Task goal –
Go through the listing below from its first line and repeat each line exactly, ending at the line containing "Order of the" and including it.

>>>

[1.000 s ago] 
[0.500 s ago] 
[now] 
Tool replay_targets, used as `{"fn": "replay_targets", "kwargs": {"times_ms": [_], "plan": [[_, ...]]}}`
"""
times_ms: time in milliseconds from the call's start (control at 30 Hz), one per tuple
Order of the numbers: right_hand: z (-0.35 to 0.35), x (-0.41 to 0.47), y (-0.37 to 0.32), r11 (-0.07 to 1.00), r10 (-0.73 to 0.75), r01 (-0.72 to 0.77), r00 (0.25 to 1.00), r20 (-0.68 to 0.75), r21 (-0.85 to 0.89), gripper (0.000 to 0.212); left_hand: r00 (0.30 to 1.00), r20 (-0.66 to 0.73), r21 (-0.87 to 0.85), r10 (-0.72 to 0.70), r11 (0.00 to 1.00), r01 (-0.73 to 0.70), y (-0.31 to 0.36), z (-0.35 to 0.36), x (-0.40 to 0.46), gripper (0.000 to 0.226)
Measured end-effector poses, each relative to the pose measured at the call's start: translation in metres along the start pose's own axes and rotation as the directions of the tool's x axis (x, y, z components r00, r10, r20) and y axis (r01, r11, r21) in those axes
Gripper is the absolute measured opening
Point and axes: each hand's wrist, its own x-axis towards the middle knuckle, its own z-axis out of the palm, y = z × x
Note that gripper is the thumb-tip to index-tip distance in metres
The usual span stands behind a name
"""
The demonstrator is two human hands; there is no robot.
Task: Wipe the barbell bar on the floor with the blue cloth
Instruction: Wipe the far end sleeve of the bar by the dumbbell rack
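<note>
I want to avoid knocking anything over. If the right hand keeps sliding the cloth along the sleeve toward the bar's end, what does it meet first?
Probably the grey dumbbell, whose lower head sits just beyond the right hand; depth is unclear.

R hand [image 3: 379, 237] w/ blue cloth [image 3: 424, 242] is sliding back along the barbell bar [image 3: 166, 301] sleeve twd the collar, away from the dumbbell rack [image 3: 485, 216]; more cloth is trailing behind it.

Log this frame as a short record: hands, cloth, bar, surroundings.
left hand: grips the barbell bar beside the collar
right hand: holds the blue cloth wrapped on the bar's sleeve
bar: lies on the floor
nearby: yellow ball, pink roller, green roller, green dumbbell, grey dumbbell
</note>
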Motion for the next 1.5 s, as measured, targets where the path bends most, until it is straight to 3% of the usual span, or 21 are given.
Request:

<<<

Worked solution –
[1.000 s ago] 
[0.500 s ago] 
[now] 
Tool replay_targets, used as `{"fn": "replay_targets", "kwargs": {"times_ms": [_], "plan": [[_, ...]]}}`
"""
times_ms: time in milliseconds from the call's start (control at 30 Hz), one per tuple
Order of the numbers: right_hand: z (-0.35 to 0.35), x (-0.41 to 0.47), y (-0.37 to 0.32), r11 (-0.07 to 1.00), r10 (-0.73 to 0.75), r01 (-0.72 to 0.77), r00 (0.25 to 1.00), r20 (-0.68 to 0.75), r21 (-0.85 to 0.89), gripper (0.000 to 0.212); left_hand: r00 (0.30 to 1.00), r20 (-0.66 to 0.73), r21 (-0.87 to 0.85), r10 (-0.72 to 0.70), r11 (0.00 to 1.00), r01 (-0.73 to 0.70), y (-0.31 to 0.36), z (-0.35 to 0.36), x (-0.40 to 0.46), gripper (0.000 to 0.226)

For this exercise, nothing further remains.